The heat transfer fluid is chilled by LNG/LPG cold liquid
vaporization and warmed by heat from a gas turbine. The heat
transfer fluid absorbs heat from the air intake of a gas turbine
and from a secondary heat transfer fluid circulating in a combined
cycle power plant.
[0013] There is potential to eliminate fuel consumption associated
with LNG regasification if a large enough power plant could be
installed at the LNG regasification location. This scheme also
improves efficiency of the power plant and the power output by
cooling the turbine inlet air and providing a colder cooling medium
to the steam turbine condenser. LNG cold may also be used in the
intercoolers for the compressor of the GTG.

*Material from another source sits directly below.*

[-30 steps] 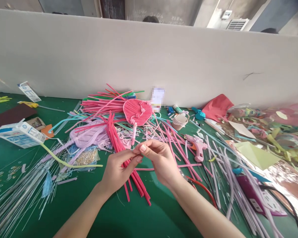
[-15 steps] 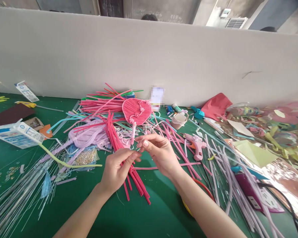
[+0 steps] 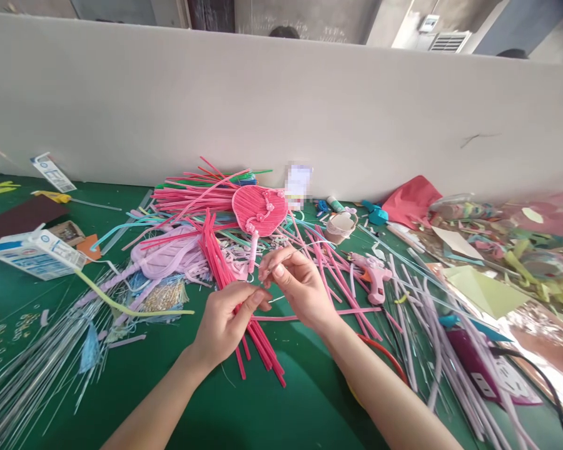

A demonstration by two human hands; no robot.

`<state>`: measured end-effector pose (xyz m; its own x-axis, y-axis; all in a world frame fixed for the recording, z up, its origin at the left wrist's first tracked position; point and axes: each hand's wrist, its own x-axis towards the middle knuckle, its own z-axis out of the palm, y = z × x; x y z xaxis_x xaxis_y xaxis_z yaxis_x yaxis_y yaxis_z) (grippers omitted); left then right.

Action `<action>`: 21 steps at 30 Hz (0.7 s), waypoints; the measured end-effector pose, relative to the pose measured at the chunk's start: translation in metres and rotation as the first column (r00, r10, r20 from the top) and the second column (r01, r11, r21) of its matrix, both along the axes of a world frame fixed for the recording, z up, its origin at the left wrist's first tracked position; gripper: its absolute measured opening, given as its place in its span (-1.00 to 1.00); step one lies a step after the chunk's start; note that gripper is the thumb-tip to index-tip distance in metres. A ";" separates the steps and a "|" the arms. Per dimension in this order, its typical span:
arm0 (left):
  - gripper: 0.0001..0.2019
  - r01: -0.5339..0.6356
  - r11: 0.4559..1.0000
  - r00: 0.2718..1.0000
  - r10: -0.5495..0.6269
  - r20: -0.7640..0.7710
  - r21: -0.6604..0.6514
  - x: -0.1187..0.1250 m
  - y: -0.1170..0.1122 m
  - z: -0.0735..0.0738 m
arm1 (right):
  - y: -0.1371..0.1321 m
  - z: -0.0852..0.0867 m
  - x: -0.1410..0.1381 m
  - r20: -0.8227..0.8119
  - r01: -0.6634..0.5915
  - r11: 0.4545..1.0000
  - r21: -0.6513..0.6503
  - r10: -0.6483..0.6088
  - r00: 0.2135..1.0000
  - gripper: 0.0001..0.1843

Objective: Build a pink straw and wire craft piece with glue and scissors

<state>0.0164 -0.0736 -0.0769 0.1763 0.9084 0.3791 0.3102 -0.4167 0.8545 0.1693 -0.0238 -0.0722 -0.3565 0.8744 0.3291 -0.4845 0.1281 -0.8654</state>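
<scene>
My left hand (image 3: 225, 322) and my right hand (image 3: 296, 284) meet above the green table (image 3: 178, 387), fingertips almost touching. Both are pinched closed on something very thin, perhaps a fine wire or thread, too small to make out. Under them lies a bundle of pink-red pipe cleaners (image 3: 244, 312). Just behind stands a pink heart-shaped fan (image 3: 259, 210) woven from pipe cleaners, with a pale lilac fan (image 3: 164, 256) to its left.
A pink glue gun (image 3: 375, 275) lies right of my hands. Lilac pipe cleaners (image 3: 431, 350), coloured paper (image 3: 485, 290) and a power strip (image 3: 488, 375) crowd the right. A white carton (image 3: 35, 253) and thin clear sticks (image 3: 32, 369) lie left. A grey partition (image 3: 281, 106) closes the back.
My right hand has risen slightly away from the left, so the fingertips that were pressed together are a little apart. The left hand stays in place.
</scene>
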 end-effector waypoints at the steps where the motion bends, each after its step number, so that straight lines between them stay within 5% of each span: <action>1: -0.73 0.004 1.000 1.000 -0.004 0.007 -0.007 0.000 0.000 0.000 | -0.001 0.002 -0.001 0.018 0.004 0.999 0.036 -0.005 1.000 -0.83; 6: -0.70 0.017 0.999 1.000 -0.017 0.025 -0.029 0.001 0.001 0.000 | -0.010 0.013 -0.009 0.074 0.063 0.987 0.147 -0.075 0.994 -0.85; 14: -0.68 0.004 0.990 0.993 0.013 0.119 -0.138 0.000 0.000 0.000 | -0.012 0.012 -0.013 0.185 0.161 0.975 0.153 -0.189 0.965 -0.77; 21: -0.64 -0.019 0.992 0.990 0.037 0.134 -0.128 0.001 0.000 0.001 | -0.013 0.003 -0.014 0.169 0.078 0.997 0.029 -0.082 0.982 -0.76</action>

[0014] Another method to reduce emissions from a LNG terminal is
use of ambient air heat for LNG regasification. Since use of
ambient air heat reduces fuel consumption, the terminal economics
may improve considerably. There are multiple types of ambient air
vaporizers, including, for example, a direct type (both natural and
forced draft), a fin-fan (similar to air coolers), and a warming
tower (also known as a "reverse cooling tower" or "heating tower").
The use of a warming tower has been described in prior art for LNG
regasification.
[0015] For example, U.S. Pat. No. 6,644,041, to Eyermann, discloses
the vaporization of liquefied natural gas using a water tower. A
temperature of a water stream may be increased in the water tower.

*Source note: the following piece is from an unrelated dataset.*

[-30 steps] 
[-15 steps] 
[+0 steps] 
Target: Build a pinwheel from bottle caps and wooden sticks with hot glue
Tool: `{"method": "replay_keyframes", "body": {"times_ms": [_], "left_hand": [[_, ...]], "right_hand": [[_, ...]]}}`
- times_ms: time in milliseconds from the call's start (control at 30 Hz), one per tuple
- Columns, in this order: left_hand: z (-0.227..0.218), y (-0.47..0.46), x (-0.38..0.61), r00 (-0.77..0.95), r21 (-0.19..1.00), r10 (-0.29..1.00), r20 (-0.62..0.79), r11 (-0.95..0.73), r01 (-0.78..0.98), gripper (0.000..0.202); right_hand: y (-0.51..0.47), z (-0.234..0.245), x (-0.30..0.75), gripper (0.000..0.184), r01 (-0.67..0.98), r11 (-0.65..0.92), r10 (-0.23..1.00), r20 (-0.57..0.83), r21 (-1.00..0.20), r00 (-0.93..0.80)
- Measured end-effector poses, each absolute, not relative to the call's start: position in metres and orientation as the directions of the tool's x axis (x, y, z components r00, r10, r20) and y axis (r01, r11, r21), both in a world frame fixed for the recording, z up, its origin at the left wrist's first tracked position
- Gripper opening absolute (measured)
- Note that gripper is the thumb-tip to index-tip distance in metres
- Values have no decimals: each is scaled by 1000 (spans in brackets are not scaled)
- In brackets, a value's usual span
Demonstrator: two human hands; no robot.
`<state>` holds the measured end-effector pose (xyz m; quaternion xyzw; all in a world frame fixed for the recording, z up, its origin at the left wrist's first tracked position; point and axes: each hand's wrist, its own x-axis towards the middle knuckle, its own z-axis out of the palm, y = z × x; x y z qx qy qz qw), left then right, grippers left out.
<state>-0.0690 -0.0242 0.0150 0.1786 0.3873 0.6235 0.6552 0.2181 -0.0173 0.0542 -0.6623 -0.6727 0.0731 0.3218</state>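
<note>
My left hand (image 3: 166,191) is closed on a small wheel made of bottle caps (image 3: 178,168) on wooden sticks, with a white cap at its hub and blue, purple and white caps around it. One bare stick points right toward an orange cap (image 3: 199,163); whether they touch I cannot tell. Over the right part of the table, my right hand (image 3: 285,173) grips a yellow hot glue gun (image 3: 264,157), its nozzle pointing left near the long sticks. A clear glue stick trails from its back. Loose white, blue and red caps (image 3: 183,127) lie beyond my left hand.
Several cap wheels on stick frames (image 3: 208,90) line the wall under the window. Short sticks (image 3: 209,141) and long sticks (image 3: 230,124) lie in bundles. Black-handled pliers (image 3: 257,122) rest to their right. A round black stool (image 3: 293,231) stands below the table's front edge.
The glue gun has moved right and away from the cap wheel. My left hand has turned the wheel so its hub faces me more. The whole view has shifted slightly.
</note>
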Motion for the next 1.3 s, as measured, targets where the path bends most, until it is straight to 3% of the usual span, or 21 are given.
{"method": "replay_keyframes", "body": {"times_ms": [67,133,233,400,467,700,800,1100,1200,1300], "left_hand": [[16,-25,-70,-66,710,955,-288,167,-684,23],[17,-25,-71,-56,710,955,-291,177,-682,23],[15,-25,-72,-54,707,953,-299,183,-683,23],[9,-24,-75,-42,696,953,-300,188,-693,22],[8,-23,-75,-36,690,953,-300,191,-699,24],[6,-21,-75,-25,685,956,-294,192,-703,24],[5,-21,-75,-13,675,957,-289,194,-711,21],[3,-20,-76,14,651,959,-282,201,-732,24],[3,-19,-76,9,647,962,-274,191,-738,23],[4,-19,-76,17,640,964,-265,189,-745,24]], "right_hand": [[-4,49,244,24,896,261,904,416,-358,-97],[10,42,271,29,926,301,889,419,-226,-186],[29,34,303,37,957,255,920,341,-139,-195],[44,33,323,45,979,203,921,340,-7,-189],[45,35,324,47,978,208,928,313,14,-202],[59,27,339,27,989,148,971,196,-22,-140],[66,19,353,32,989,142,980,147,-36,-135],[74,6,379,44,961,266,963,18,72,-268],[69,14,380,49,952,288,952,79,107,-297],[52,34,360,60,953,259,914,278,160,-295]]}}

The warmed water can be passed through a first heat exchanger, and
a circulating fluid may also be passed through the first heat
exchanger so as to transfer heat from the warmed water into the
circulating fluid. The LNG may be passed into a second heat
exchanger, and the heated circulating fluid from the first heat
exchanger may be passed through the second heat exchanger so as to
transfer heat from the circulating fluid to the LNG gas. The
vaporized natural gas is discharged from the second heat
exchanger.
[0016] Further, U.S. Pat. No. 7,137,623 to Mockry, et al.,
discloses a heating tower that isolates outlet and inlet air. The
heating tower may be used to heat a fluid by drawing an air stream
into the heating tower through an inlet and passing the air stream
over a fill medium. A fluid is passed over the fill medium along
with discharging the air stream from the heating tower through an
outlet. The method further includes isolating the inlet air stream
from the outlet air stream.
[0017] In the techniques discussed above, a power plant integrated
with a LNG regasification process can decrease emissions and
utilize LNG cold, while use of a warming tower for LNG
regasification addresses only emissions issue. However, the size of
a power plant will be very large to fully utilize the cold from the
LNG. For example, for 2 BCFD (billion cubic feet per day) of
natural gas sales may require that the power plant be around 500 MW
to utilize the cold. This size of plant would represent a very
large capital expenditure. Further, a large market would be needed
for the electricity produced by the plant.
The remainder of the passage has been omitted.